EXHIBIT 10.3
SECOND STOCK PURCHASE AGREEMENT
by and among
TRW AUTOMOTIVE HOLDINGS CORP.,
NORTHROP GRUMMAN CORPORATION
and
RICHMOND U.K. INC.
SECOND STOCK PURCHASE AGREEMENT
This SECOND STOCK PURCHASE AGREEMENT ("Agreement") is made this 8th
day of March, 2005, by and among TRW AUTOMOTIVE HOLDINGS CORP., a Delaware
corporation (the "Company"), NORTHROP GRUMMAN CORPORATION, a Delaware
corporation ("Northrop Grumman"), and RICHMOND U.K. INC., a Delaware corporation
(together with Northrop Grumman, "Seller").
RECITALS
WHEREAS, Seller desires to sell to the Company 2,000,000 shares (the
"Shares") of common stock, par value $0.01 per share, of the Company (the
"Common Stock") pursuant to the terms of this Agreement; and
WHEREAS, the Company desires to purchase the Shares pursuant to the
terms of this Agreement;
NOW, THEREFORE, in order to consummate said transactions and in
consideration of the mutual agreements set forth herein and for good and
valuable consideration, the receipt and adequacy of which are hereby
acknowledged, the parties hereto agree as follows:
ARTICLE 1. SALE OF SHARES; PURCHASE PRICE.
Section 1.1 Sale of Shares.
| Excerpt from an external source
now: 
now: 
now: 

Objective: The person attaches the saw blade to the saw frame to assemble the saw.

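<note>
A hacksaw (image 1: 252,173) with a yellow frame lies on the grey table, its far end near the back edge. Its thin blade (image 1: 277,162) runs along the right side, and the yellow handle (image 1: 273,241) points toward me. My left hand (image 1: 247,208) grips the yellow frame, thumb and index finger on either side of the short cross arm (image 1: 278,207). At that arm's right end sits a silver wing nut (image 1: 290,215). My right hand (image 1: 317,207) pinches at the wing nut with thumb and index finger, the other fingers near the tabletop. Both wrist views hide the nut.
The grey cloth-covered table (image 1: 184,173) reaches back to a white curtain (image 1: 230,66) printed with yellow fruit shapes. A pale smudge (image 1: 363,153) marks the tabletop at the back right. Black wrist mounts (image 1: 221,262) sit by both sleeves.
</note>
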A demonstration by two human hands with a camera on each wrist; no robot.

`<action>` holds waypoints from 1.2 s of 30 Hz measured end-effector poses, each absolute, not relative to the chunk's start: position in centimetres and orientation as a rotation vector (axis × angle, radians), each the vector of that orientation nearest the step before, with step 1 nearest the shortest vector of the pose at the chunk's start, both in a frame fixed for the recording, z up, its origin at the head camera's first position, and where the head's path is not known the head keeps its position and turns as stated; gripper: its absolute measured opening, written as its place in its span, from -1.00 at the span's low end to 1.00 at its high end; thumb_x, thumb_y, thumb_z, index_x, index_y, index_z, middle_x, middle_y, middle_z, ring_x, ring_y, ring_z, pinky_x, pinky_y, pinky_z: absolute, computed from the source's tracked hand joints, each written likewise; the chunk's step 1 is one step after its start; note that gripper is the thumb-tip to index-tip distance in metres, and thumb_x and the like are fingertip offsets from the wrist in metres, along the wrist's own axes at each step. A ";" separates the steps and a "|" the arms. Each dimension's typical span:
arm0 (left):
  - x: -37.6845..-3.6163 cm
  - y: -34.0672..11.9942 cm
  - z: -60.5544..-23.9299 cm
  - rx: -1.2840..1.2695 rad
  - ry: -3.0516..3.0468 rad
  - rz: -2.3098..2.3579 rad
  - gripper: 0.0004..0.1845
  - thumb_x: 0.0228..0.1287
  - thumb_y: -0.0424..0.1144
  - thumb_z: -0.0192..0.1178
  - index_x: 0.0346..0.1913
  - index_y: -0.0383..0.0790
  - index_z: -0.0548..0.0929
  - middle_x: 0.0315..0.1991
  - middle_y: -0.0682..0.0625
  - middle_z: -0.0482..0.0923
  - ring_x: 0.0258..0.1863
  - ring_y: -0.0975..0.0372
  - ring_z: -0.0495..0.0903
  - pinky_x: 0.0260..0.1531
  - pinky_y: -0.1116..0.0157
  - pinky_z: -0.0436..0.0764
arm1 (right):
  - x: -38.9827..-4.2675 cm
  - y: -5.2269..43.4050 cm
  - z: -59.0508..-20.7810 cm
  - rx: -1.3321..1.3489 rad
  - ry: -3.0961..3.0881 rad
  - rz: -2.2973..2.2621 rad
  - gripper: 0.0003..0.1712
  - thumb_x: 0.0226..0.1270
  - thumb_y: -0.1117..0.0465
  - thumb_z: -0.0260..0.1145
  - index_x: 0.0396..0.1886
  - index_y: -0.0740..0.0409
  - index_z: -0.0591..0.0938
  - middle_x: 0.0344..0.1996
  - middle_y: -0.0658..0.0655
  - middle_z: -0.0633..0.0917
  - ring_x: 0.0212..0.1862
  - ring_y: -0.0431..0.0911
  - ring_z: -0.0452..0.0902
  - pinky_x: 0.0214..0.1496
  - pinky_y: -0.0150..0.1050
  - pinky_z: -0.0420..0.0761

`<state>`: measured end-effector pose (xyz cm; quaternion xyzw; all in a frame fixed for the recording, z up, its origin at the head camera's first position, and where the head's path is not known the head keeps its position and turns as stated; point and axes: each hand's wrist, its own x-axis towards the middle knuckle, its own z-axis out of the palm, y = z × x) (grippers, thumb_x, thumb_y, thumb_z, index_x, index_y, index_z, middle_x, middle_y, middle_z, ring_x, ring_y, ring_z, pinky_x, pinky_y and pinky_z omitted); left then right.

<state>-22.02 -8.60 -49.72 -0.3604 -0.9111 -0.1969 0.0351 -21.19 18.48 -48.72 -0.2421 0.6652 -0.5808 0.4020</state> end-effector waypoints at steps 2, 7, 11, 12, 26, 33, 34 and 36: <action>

On the terms and subject to the
conditions set forth in this Agreement and on the basis of the representations,
warranties, covenants and agreements herein contained, Seller shall sell,
transfer, convey and deliver to the Company, and the Company shall purchase, on
the Closing Date (as defined below), the Shares.
Section 1.2 Consideration; Closing Date Cash Payment.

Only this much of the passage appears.